The queryIndex/10 built-in executes a search in a Lucene full-text index. Typically this index is an automatically managed index of the OntoBroker, but external indexes can also be queried. The built-in has 10 arguments, the first five must be bound.
Argument |
Bound/ |
Description |
<module> |
b |
The module whose index should be queried |
<option list> |
b |
List of optional parameter (see list below for details) |
<lucene query text> |
b |
The query string (Lucene query syntax) |
<offset> |
b |
Index of first hit to return (starts with 0) |
<limit> |
b |
Maximal number of hits to return |
<object> |
f |
Term for object hit |
<total count> |
f |
Total count of hits |
<score> |
f |
Lucene ranking for the hit |
<order> |
f |
Order number to sort the hits in the correct order |
<optional output list> |
f |
Contents depends on <option list> |
The <option list> parameter consists of a list of optional parameter. If no optional parameters should be specified, use the empty list, i.e. []
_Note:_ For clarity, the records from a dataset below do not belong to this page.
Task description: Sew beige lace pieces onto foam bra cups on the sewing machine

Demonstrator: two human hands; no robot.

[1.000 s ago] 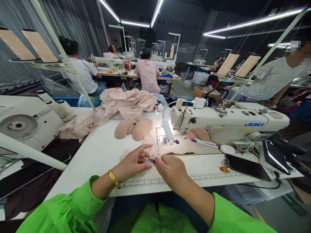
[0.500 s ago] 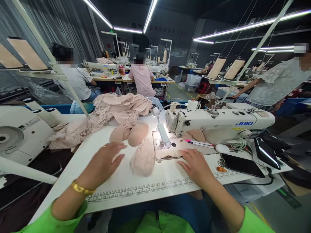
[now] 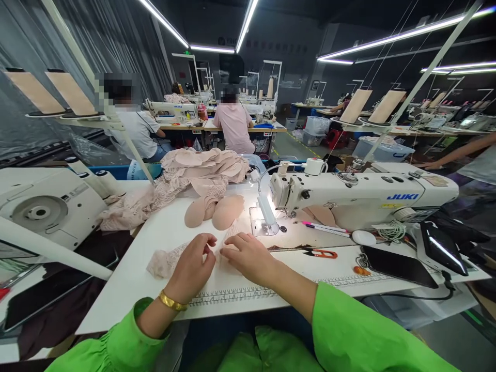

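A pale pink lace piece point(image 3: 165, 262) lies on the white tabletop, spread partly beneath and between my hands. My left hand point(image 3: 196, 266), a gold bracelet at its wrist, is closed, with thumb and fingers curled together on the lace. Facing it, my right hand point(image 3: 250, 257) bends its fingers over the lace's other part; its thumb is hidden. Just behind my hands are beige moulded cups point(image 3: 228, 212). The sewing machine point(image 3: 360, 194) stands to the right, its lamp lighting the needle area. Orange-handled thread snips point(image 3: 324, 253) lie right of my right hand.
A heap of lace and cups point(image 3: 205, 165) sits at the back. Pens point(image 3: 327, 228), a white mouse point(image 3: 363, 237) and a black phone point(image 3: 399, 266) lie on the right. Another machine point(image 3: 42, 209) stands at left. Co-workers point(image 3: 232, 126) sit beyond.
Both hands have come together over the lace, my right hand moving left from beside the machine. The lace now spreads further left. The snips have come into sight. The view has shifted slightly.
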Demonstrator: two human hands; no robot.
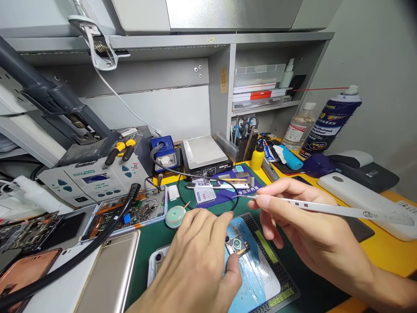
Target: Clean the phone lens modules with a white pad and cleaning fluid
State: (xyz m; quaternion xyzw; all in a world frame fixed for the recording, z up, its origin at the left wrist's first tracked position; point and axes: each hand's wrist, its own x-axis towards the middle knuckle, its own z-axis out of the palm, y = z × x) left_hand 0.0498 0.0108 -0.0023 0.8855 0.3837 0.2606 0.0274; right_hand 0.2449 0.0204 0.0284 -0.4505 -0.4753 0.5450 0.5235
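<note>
My left hand reaches over a blue-and-white, glossy flat sheet, palm down with fingers bent. Its thumb and forefinger lie about a small electronic part with a round centre, the thumb at its lower edge. The hand hides the part's left side. Between thumb and fingertips, my right hand grips slim metal tweezers. Their fine tip points left, above the part and apart from it. A phone-like device with a camera lens shows partly under my left hand.
A dark perforated mat lies under the sheet. At left are a gold phone back, a black hose and a tray of circuit boards. A green round tin stands behind my left hand; a spray can stands at right.
</note>
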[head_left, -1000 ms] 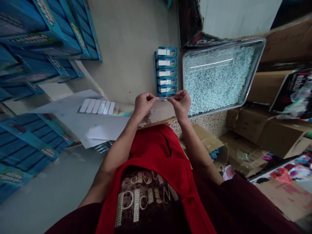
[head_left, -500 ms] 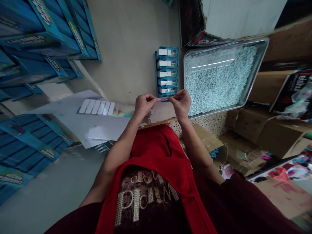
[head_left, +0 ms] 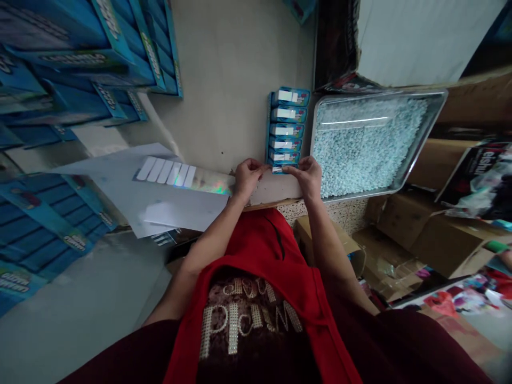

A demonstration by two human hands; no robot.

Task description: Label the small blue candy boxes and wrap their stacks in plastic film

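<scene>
A row of small blue boxes (head_left: 288, 129) stands in a blue tray on the table, each with a white and clear sticker along its top. At the nearest box (head_left: 294, 169) my two hands meet over a narrow white sticker (head_left: 277, 169). My left hand (head_left: 248, 177) pinches at the sticker's left end, fingers closed. The thumb of my right hand (head_left: 310, 175) presses down at its right end, with the other fingers curled behind. A shiny backing sheet with several white stickers (head_left: 163, 172) lies to the left on white paper (head_left: 120, 186).
A metal tray (head_left: 424, 144) of pale blue pellets stands close on the right. Behind it is a large box (head_left: 416, 42). Stacked blue display cartons (head_left: 100, 58) fill the left, with more blue cartons (head_left: 44, 218) lower down. Open cardboard boxes (head_left: 416, 229) sit at the lower right.
Both hands have brought the sticker, stretched between them before, down onto the nearest small box. The view has shifted, so the table things appear farther right.
</scene>
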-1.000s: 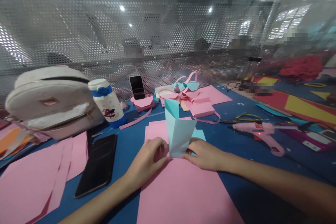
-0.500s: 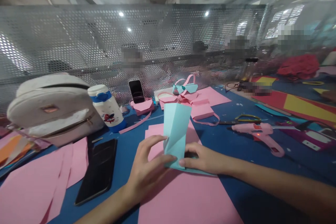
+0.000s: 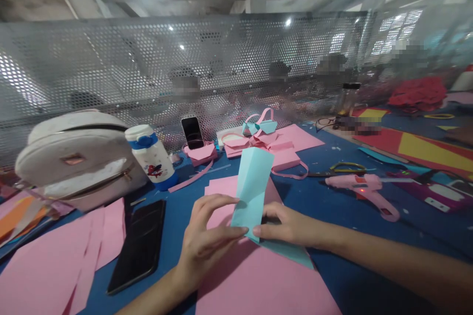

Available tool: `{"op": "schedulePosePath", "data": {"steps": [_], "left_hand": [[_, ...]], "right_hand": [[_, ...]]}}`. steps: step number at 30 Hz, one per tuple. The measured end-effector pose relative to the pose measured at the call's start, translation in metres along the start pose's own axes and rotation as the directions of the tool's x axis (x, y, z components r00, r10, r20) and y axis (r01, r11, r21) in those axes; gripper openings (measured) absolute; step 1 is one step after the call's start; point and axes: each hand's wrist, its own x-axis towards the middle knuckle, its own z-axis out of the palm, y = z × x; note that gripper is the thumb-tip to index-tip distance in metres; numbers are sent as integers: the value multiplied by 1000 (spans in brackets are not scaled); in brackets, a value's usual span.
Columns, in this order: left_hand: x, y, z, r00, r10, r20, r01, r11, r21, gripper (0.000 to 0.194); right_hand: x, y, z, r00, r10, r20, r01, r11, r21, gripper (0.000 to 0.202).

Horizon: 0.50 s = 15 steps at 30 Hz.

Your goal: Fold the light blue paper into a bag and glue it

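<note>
A light blue sheet of paper (image 3: 254, 182), creased along its length, stands folded up between my hands. Its lower flap lies toward the right, over pink paper sheets (image 3: 266, 280). My left hand (image 3: 207, 231) grips the paper's left side near the bottom, thumb on the fold and fingers behind the edge. From the right, my right hand (image 3: 284, 226) pinches the lower right edge, its thumb at the crease; some of its fingers are hidden behind the paper. Farther back are small pink paper bags (image 3: 284, 157) with strap handles and a light blue paper bag (image 3: 260, 127).
At left are a white backpack (image 3: 81, 157), a bottle (image 3: 151, 157), a black phone (image 3: 138, 246) and pink sheets (image 3: 48, 266). A pink glue gun (image 3: 365, 189) and scissors (image 3: 345, 170) lie right. Another phone (image 3: 192, 133) leans before a perforated metal screen (image 3: 221, 49).
The upright part of the light blue paper has tilted to the right. More of its lower flap shows under my right hand. Both hands keep their hold.
</note>
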Motion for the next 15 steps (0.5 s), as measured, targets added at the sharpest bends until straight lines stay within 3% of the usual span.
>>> {"op": "schedulePosePath", "data": {"steps": [3,6,9,12,15], "left_hand": [[0,-1,-1,1000,-15,3,15,1000,-27,17],[1,-3,-3,1000,-27,7,27,999,-28,16],[4,-3,-5,999,-46,-5,46,999,-6,16],[6,3,-5,997,-76,-16,77,997,10,17],[6,11,-3,996,-85,-19,85,996,23,18]], "right_hand": [[-1,-5,-3,999,-35,1,35,995,-92,35],[-6,-17,-9,986,-108,-126,56,932,-359,31],[-13,-28,-8,901,-343,-266,85,740,-667,35],[-17,-31,0,808,-568,-157,171,481,-860,33],[-16,-26,7,784,-618,-58,177,311,-934,25]]}}
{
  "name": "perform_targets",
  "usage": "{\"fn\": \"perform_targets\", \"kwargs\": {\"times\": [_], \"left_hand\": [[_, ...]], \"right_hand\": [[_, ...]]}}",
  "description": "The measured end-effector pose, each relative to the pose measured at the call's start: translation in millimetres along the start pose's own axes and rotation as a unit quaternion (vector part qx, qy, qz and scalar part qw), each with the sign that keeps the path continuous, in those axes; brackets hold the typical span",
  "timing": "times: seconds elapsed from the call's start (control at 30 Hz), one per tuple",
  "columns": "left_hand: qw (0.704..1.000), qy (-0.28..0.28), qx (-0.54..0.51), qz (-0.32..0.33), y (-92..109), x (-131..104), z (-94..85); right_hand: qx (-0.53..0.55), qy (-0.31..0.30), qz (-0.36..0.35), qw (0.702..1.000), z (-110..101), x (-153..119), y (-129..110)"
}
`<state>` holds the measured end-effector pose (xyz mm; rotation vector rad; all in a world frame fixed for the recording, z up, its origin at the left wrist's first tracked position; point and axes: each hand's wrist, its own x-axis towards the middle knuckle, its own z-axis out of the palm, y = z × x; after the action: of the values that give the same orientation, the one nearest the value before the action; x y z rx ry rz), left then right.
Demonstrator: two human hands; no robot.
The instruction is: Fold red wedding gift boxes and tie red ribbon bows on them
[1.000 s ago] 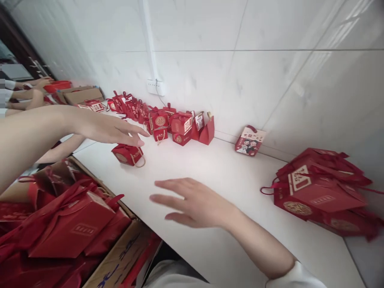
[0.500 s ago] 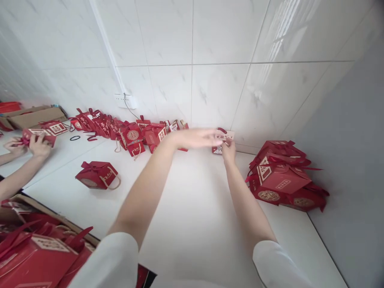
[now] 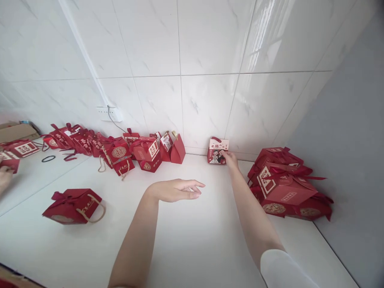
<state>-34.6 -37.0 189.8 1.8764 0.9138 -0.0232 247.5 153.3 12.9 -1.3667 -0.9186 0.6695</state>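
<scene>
Against the tiled wall stands a small gift box (image 3: 214, 157), upright, with a cream top, a red ribbon loop and a printed couple on its front. My right hand (image 3: 231, 159) has its bent fingers on the box's right side, gripping it there. Over the middle of the white table hangs my left hand (image 3: 175, 190), open and holding nothing, its fingers stretched toward the right. The box is in front of it and to the right.
Stacked red gift boxes (image 3: 285, 184) sit at the right by a grey panel (image 3: 354, 160). More red boxes (image 3: 147, 154) line the wall. One red box with a rope handle (image 3: 73, 206) lies at the left. Another person's hand (image 3: 5, 176) shows at the left edge, holding a red box.
My left hand has drawn back from the small gift box, toward me and to the left. My right hand stays at the box. The view has shifted right.
</scene>
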Motion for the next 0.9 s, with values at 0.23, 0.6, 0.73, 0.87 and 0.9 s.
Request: {"fn": "perform_targets", "kwargs": {"times": [0.23, 0.6, 0.73, 0.87, 0.9], "left_hand": [[0.996, 0.074, 0.022, -0.046, -7, -14, -6.6], [0.996, 0.078, 0.026, -0.029, -13, -15, -6.0], [0.985, 0.160, 0.053, -0.027, -10, -16, -6.3], [0.958, 0.275, 0.073, -0.029, -6, -15, -7.3], [0.951, 0.299, 0.074, -0.025, -5, -14, -7.0]], "right_hand": [[-0.037, 0.054, 0.014, 0.998, 5, 2, -2], [-0.161, -0.073, -0.039, 0.984, 2, -33, -41], [-0.166, -0.196, -0.067, 0.964, -21, -59, -71], [-0.208, -0.414, -0.092, 0.881, -55, -94, -125], [-0.234, -0.476, -0.112, 0.840, -66, -106, -143]]}}
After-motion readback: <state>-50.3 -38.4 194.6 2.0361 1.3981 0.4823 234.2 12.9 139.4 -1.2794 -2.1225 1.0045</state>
Supported optional parameter for <option list> argument:
return(<field>)
The content of the field is returned for the hit in the <optional output list> variable. Note that the field must be defined as “stored” in the Lucene index, otherwise nothing is returned.
Example:
?- _queryIndex(module1, [return("name_en")], "name_en:foo", 0, 10, ?Obj, ?Tc, ?Sc, ?Order, ?Opt).
For every “name_en” field of a hit document in the Lucene index, the <optional output list> will contain an item name_en("content of field")
stringmetric(<metric>)
Sets the string metric to be used for the fuzzy search. If this option is not set, the default value is used, either explicitly specified by the property “defaultStringMetric” in the fulltextindex-config.xml or if this is also not set, the string metric “Jaro” is used.
Supported string metric values are:
"Levenstein", "MongeElkan", "NeedlemanWunch", "QGrams", "Jaro",
"JaroScaled", "JaroWinkler", "DamerauLevenshtein", "DamerauLevenshteinScaled", "MaxJaroDamerauLevenshteinScaled", "DamerauLevenshteinSoundex", "Jaccard", "Soundex", "SmithWaterman"
Side remark:
You can use the built-in distance2 to see how two strings compare using one of these string metrics, e.g.
?- _distance2("Jaro", "good", "food", 0, ?X).
?X will return a similarity value (between 0 and 1.0), here 0.833
If you perform a fuzzy search with the string metric Jaro, e.g. Lucene query text "good~0.8", this will match "food", as 0.833 is >= 0.8
Example:
?- _queryIndex(module1, [stringmetric("Jaro")], "name_en:good~0.8", 0, 10, ?Obj, ?Tc, ?Sc, ?Order, ?Opt).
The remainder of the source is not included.